USA Today, January 21, 2008: 40 years after the riots, King’s vision ‘unfinished’
By Marisol Bello and Judy Keen, USA TODAY
Four decades later, the rioting sparked by the assassination of civil rights icon Martin Luther King Jr. is a fading memory to many Americans, preserved on grainy photographs and film.
In many of the 125 cities that were hit by violence, however, the images remain vivid especially the fires and destruction that symbolized the outrage in mostly African-American neighborhoods, and that continue to reshape them today. At a time when whites were leaving cities for the suburbs, the rioting that left 46 people dead, 2,600 injured and 21,000 arrested hastened the departure of middle-class black families and made King’s dream of equality and opportunity seem more distant in the very neighborhoods where his message had resonated.

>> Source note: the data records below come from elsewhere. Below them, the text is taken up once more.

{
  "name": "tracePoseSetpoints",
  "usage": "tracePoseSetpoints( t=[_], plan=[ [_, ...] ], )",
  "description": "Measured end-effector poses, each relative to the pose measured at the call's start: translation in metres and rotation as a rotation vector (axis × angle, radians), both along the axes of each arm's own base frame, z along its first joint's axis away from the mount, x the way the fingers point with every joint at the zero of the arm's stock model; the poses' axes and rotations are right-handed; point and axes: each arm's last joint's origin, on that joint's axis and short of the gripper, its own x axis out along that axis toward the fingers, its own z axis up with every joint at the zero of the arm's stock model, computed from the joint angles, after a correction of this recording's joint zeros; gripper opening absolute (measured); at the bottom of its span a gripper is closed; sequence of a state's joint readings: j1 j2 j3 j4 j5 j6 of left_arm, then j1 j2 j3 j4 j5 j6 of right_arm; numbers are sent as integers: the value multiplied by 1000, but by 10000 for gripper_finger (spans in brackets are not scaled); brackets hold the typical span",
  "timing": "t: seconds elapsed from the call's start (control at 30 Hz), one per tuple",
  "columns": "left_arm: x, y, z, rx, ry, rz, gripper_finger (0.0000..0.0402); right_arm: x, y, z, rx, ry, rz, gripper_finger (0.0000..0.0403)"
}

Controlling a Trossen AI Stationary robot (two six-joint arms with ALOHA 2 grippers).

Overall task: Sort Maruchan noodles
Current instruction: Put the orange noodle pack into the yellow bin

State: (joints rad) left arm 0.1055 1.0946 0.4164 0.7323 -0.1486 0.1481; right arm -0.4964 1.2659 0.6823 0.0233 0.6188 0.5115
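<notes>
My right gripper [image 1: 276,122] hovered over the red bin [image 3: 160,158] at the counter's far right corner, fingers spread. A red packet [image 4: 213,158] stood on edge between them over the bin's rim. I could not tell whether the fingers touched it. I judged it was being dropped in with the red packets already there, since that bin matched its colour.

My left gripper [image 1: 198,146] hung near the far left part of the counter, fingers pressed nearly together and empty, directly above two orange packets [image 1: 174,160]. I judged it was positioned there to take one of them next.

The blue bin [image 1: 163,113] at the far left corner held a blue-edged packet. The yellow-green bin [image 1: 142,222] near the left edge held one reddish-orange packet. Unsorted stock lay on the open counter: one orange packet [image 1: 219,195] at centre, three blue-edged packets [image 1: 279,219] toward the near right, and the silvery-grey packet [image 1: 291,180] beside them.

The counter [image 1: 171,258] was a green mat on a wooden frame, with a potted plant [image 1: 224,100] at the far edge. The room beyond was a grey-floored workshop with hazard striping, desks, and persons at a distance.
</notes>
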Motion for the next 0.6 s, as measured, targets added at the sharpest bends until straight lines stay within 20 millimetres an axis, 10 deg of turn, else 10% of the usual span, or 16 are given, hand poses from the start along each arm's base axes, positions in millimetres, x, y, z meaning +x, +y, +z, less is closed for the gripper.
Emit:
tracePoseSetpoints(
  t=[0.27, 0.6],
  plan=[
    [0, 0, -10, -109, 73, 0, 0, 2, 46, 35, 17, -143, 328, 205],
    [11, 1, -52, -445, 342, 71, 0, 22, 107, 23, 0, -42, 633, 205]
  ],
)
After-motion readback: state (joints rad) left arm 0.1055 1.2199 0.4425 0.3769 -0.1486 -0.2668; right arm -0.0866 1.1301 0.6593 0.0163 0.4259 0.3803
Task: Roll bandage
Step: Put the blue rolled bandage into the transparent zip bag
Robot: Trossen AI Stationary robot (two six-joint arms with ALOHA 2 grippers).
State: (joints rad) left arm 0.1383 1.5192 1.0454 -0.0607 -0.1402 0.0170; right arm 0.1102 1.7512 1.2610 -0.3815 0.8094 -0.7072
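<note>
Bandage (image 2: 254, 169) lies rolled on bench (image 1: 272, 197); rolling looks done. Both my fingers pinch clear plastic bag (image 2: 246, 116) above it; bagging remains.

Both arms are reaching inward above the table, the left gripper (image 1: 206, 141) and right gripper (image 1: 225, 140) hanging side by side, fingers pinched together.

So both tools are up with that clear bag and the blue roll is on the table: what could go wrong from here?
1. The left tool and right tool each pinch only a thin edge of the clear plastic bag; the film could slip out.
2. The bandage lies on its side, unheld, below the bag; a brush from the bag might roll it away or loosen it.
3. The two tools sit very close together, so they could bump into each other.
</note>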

TALE OF THREE CITIES: How Washington, D.C., Kansas City and Chicago recovered
Today, some of the neighborhoods hit hardest by the rioting are experiencing a rebirth. Others are still struggling to heal.

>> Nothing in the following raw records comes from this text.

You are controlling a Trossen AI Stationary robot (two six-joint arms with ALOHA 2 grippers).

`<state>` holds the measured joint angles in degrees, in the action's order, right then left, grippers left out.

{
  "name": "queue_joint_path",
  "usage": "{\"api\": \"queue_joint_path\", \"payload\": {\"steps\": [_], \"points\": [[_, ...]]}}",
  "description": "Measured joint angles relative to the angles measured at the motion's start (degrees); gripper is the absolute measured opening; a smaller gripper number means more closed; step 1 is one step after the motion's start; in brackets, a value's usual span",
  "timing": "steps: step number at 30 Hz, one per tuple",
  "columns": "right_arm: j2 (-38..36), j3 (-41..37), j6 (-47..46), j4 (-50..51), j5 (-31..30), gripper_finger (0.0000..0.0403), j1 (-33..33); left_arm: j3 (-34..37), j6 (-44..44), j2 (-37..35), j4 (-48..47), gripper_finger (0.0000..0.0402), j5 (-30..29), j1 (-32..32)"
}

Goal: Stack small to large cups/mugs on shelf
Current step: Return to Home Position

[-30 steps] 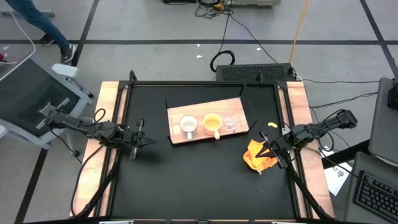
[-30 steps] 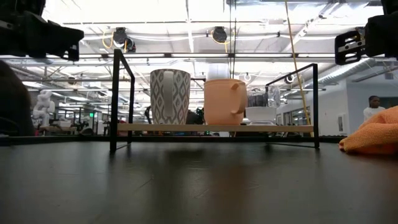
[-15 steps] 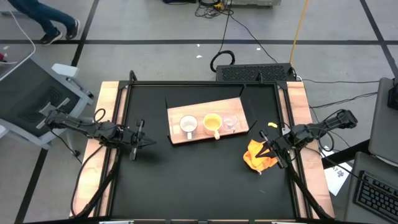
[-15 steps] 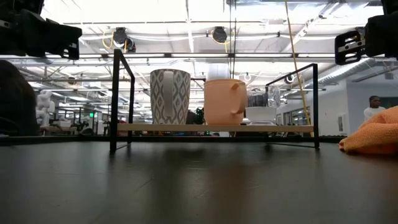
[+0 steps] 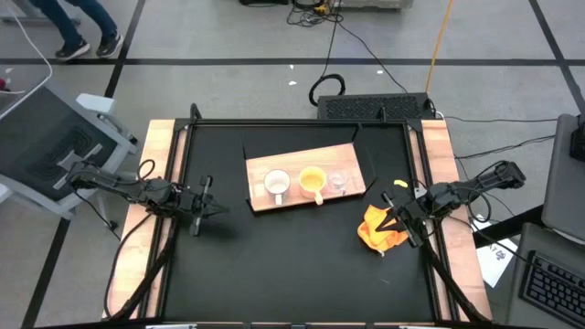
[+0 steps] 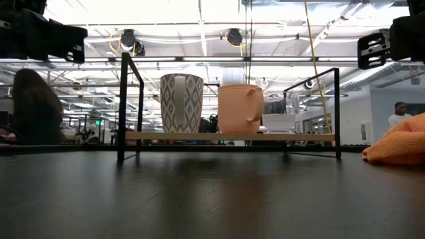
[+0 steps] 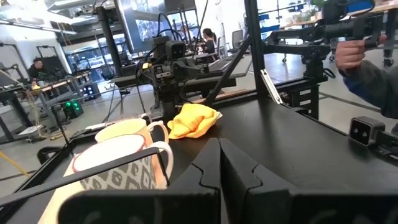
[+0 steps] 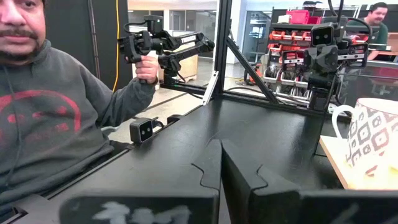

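"So how far had they got when you looked in?"

"Pretty much done, I'd say. All three cups were up on the shelf (image 5: pixel 302 157), which sat in the upper middle of the overhead picture. They stood side by side in a row, not nested: the patterned white mug (image 5: pixel 277 185) on the left, the orange mug (image 5: pixel 312 180) in the middle, and the clear glass cup (image 5: pixel 338 180) on the right."

"Sorted by size?"

"From table height the patterned one looked tallest and the glass shortest, so they did run in order of size. The glass was hard to make out against the room behind it, though."

"And the arms?"

"Neither was holding anything. The left gripper (image 5: pixel 216 209) hung at the middle left of the overhead frame, well apart from the shelf, with its fingers pressed together on nothing. The right gripper (image 5: pixel 391 219) was at the middle right, just beside the orange cloth (image 5: pixel 382 228), which lay on the black tabletop (image 5: pixel 274 265) to the lower right of the shelf. Its fingers were also pressed together and empty."

"Anything left to do?"

"Not with the cups, as far as I could judge. All that seemed to remain was for the arms to settle into their resting pose."
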<state>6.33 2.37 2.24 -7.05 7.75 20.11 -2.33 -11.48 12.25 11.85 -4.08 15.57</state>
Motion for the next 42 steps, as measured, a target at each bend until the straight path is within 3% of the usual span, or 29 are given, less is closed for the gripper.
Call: {"api": "queue_joint_path", "payload": {"steps": [10, 22, 32, 42], "points": [[0.0, 0.0, 0.15, 0.0, 0.0, 0.0, -0.01, 0.0, 0.27, 0.0, 0.43, 0.0019, 2.64, 0.01], [0.02, 0.0, 0.02, 0.43, 0.02, 0.0, 0.0, 0.0, 0.06, 0.0, 0.41, 0.0003, 2.62, 0.0], [0.0, 0.0, 0.44, 0.0, -0.04, 0.0, -0.01, 0.0, 0.02, 0.0, 0.38, 0.0026, 2.6, 0.0], [0.02, 0.0, -0.01, 0.0, -0.07, 0.0, -0.01, 0.0, -0.01, 0.0, 0.38, 0.0003, 2.56, 0.0]]}}
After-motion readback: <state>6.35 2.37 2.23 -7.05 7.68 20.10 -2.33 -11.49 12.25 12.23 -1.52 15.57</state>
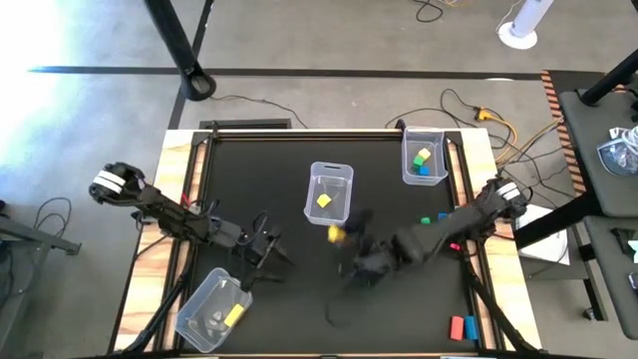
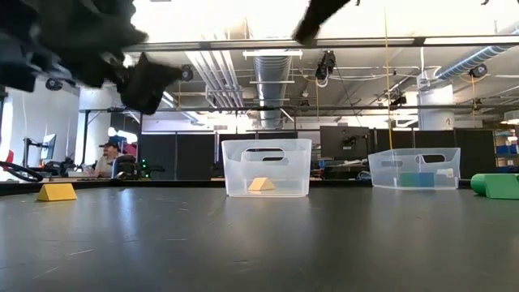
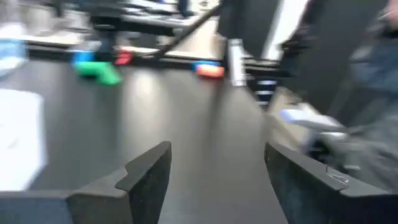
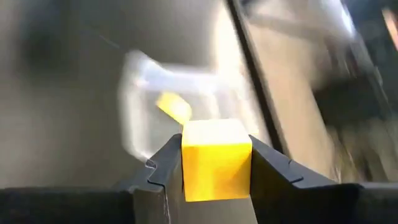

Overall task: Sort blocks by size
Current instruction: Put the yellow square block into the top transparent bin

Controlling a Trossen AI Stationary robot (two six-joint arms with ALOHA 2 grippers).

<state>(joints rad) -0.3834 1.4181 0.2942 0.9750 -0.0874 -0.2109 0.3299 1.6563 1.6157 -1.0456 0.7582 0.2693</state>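
Risk lay with the right gripper, clamped on a yellow block near the centre bin: releasing early would miss it; the left gripper stood open.

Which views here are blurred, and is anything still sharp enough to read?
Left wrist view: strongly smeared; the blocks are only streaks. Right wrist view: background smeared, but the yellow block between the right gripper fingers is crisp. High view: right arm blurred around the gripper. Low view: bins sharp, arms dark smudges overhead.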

In Washington, the once-charred corridors along H Street Northeast and 14th Street Northwest have condos and nightclubs that attract young singles, whose arrival has energized the area but raised concerns that the remaining black families won’t be able to afford to stay as redevelopment continues.
Elsewhere, the outlook is less encouraging: On Kansas City’s east side, poverty and blight have overwhelmed hopes of restoring a once-vibrant neighborhood devastated by the rioting after King was assassinated in Memphis on April 4, 1968.

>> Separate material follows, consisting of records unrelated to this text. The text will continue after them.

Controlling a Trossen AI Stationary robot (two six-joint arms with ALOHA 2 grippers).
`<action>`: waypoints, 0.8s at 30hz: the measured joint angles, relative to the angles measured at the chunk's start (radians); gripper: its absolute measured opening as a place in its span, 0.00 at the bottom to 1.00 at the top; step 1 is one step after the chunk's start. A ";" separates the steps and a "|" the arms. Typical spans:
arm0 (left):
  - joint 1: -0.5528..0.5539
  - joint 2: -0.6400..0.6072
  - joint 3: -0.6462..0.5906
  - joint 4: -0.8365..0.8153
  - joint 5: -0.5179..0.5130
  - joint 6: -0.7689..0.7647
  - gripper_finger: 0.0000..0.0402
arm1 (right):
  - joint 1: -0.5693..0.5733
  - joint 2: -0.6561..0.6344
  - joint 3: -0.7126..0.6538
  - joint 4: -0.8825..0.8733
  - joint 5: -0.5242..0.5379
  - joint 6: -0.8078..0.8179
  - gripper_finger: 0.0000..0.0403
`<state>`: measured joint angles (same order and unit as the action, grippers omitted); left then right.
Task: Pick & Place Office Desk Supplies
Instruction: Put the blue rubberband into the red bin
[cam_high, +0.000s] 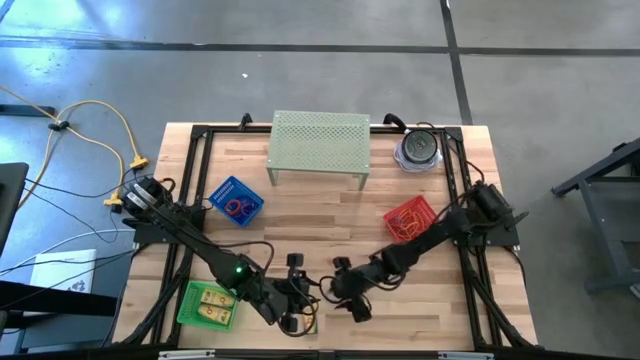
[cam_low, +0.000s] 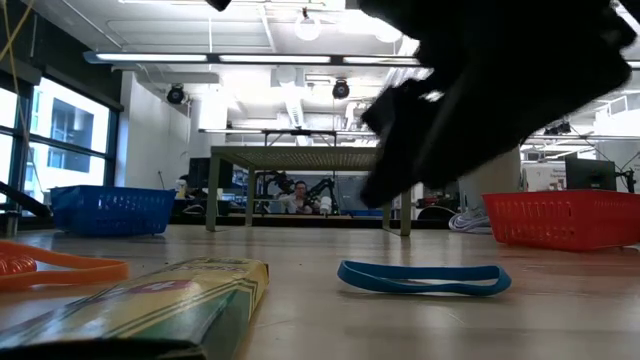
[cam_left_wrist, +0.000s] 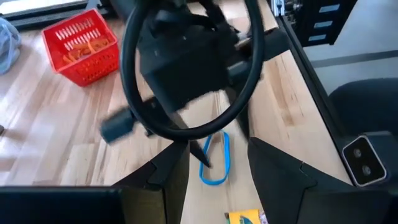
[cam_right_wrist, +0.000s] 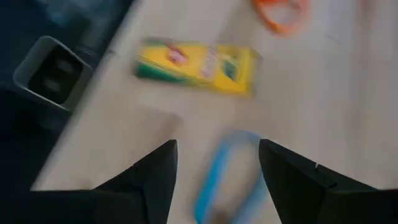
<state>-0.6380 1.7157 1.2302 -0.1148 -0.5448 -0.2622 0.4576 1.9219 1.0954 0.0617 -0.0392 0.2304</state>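
Note:
A blue rubber band (cam_low: 420, 277) lies flat on the wood near the table's near edge. My right gripper (cam_right_wrist: 217, 180) hovers open over it, and the band (cam_right_wrist: 227, 177) shows between its fingers. My left gripper (cam_left_wrist: 217, 180) is open close beside it and faces the same band (cam_left_wrist: 214, 163). In the high view the two grippers (cam_high: 298, 298) (cam_high: 345, 292) meet at the near middle. A yellow crayon box (cam_right_wrist: 196, 65) and an orange band (cam_right_wrist: 280, 12) lie flat nearby. Both also show in the low view, box (cam_low: 150, 300) and orange band (cam_low: 60, 265).
A red basket (cam_high: 410, 220) with orange bands sits at the right. The blue basket (cam_high: 235, 200) with red bands is at the left. A green basket (cam_high: 208, 305) holding yellow boxes is at the near left. The pale green perforated stand (cam_high: 318, 145) is at the far middle.

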 joint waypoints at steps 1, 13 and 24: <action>0.000 0.000 -0.002 -0.001 0.000 -0.004 0.39 | -0.009 0.011 0.003 0.018 -0.032 -0.005 0.53; -0.001 0.000 -0.008 -0.006 0.007 -0.020 0.39 | -0.083 0.032 0.001 0.051 -0.150 -0.127 0.53; -0.001 0.000 -0.008 -0.008 0.008 -0.020 0.39 | -0.098 0.032 -0.062 0.047 0.006 -0.146 0.53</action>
<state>-0.6388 1.7157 1.2221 -0.1223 -0.5365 -0.2817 0.3592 1.9541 1.0331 0.1089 -0.0334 0.0840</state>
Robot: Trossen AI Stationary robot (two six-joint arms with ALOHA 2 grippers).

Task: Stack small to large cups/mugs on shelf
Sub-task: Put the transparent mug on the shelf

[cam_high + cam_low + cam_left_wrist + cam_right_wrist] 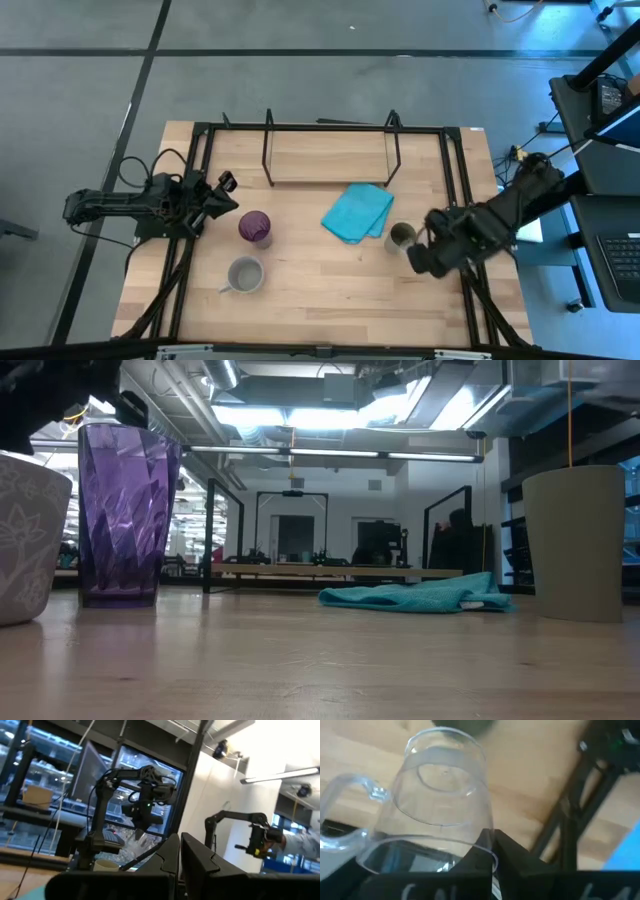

And in Chicago’s North Lawndale area, there is disappointment that a community of historic homes where King himself once lived has not rebounded in a significant way.
The riots were the crest in a wave of civil unrest in the 1960s that led a national commission to warn a month before King’s slaying that the USA was “moving toward two societies, one white, one black separate and unequal.”
At the time of his death, King had been planning a campaign against poverty. Today, the neighborhoods in Washington, Kansas City and Chicago reflect the challenge of his dream of equal opportunity for minorities and the poor.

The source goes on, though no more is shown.